Read the whole story here.

Ultimately, being a Jewess is not predicated on anything halachically except one's mother being Jewish or conversion. From there, the question of Jewish identity is open for interpretation -- and frankly, I have an issue with the first one. But I'm not going to get into that in this post.

How we dress is very powerful. To many, the concept of modesty it is understood as a means to keep women servile (think burqa). So much in our Western society have roots in the patriarchy though - unless you are a complete radical, most of us have gotten over the fact that marriage itself has its roots in servility and exchange of property. We have, for the most part, within each of our marriages, redefined this practice for ourselves.

I know I have.

One can say the same about traditions from every culture throughout the world that have been modified because it makes sense to modernize. Frankly, we don't say "bless you" to keep the spirits from entering through the nose anymore either.
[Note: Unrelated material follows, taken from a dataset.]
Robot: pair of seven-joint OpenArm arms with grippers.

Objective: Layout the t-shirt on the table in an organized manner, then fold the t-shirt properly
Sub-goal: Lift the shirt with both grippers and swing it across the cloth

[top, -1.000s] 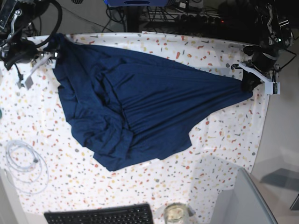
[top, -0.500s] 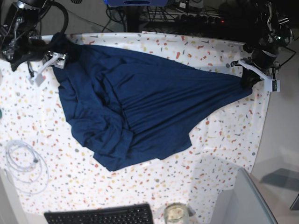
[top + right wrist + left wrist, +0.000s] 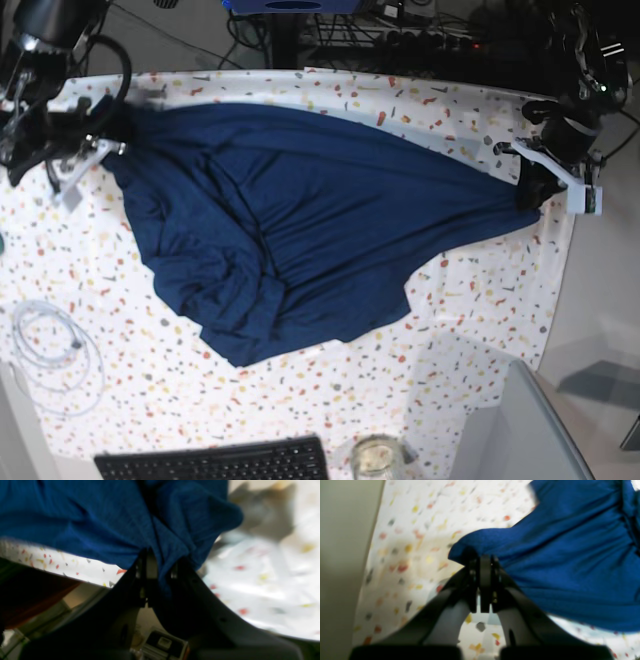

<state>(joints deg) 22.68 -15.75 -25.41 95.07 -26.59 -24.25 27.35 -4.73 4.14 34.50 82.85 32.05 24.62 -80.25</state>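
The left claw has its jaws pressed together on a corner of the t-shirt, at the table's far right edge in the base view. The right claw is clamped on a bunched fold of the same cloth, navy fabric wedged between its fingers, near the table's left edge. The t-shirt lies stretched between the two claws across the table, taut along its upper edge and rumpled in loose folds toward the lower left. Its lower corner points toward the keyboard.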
The way one dresses, male or female, young, old, whatever, is our external language of self expression. If you wear primarily black with skull patches, you want people to know more about the inside you that is not necessarily chipper all the time and sees a darker side of life. When you wear business attire, you want people to understand that you are serious about your work. If you go on tv with your sleeves rolled up, it projects an image that you are willing to get your hands dirty - deceiving or not.

When I get dressed in the morning, I consider what I am doing that day and how I want people to perceive me. When I wear jeans and a sweatshirt to work, I am damn certain that I have no meetings. My office mate knows more about my inside (my intelligence, my sense of humor). He knows enough about me to look past the external statement I make with clothing. On days that I do have to meet the outside world, I present myself differently. None of y'all have seen me the way Michael has, at my most vulnerable.
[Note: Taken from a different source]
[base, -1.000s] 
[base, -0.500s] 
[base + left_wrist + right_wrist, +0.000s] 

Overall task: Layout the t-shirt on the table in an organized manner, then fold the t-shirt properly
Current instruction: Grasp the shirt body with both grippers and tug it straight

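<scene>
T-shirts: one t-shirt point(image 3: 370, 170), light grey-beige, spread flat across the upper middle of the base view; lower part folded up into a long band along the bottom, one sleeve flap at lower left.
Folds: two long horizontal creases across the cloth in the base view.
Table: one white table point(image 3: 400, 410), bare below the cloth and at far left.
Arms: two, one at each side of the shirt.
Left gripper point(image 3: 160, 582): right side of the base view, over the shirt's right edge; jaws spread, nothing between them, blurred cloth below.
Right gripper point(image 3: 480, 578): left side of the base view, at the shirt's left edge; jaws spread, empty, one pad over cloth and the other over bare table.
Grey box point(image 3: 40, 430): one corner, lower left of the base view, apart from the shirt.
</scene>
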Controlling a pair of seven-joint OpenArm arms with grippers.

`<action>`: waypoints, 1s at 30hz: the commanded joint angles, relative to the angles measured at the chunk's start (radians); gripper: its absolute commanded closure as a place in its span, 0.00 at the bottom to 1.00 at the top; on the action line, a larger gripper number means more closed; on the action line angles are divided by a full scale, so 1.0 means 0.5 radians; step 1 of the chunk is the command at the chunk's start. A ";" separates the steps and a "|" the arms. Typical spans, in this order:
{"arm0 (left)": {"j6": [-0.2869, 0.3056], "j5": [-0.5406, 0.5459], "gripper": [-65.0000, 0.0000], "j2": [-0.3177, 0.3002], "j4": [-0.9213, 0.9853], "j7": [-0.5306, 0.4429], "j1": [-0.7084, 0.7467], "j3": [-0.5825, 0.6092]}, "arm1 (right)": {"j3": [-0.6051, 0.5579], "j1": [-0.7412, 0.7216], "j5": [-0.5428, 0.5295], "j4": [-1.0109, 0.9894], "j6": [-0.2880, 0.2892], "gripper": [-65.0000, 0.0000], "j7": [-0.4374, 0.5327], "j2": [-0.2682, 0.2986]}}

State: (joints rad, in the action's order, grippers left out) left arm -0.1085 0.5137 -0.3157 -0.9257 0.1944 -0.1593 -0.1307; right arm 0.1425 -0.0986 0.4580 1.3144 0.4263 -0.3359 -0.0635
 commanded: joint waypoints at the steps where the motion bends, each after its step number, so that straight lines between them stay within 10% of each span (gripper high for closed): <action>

Tsniut (modesty) is a powerful concept. The modern Jewish thought on tsniut, as I understand it, and how many Muslim women who wear hijab and orthodox feminists wish others would understand it is as a focus on the inner self. A focus on things more important than how we look on the outside. The tradition within these cultures to dress modestly varies (Muslim women can wear pants but should have the hijab under their chin while Jewish women should not wear pants and only need to cover up to their collarbone) but this is the way some women choose to express themselves.
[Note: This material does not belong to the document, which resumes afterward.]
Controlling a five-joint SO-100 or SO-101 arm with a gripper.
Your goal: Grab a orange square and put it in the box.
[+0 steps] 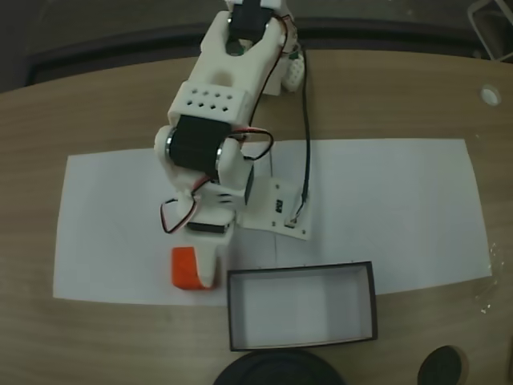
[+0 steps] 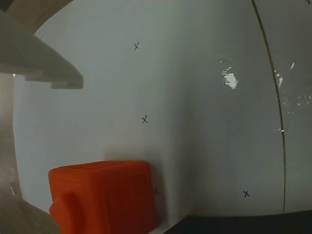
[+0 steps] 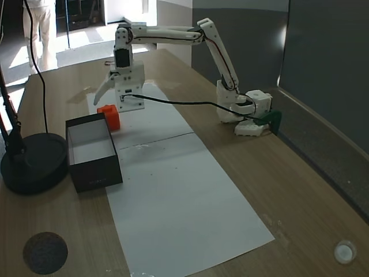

Having said that, we get to the Bleach Boys of Jerusalem. The women they are spraying (not that it would be any better) are not wearing halter tops and short shorts or even pants (!). They are wearing clothing that qualifies as tsniut, just not tsniut enough for these men. Too short skirts, tops that are not baggy enough to hide the figure, colors too bright.

These boys/men should be in their beit midrash. How is it modest to go out into the streets with premeditation to judge the women running their errands in your neighborhood. Aren't there better things to do with their time? Study Torah? Do mitzvot? Or is it that they enjoy some power over women that they do not have elsewhere. That they must secret themselves on balconies and around corners to get across a point that women are the root of all sin.

Ultimately, it is violence against women. It is forcing women to hide in the home, to fear going out, and it leads directly to the burqa. Which is not a comparison that these men should be striving to maintain.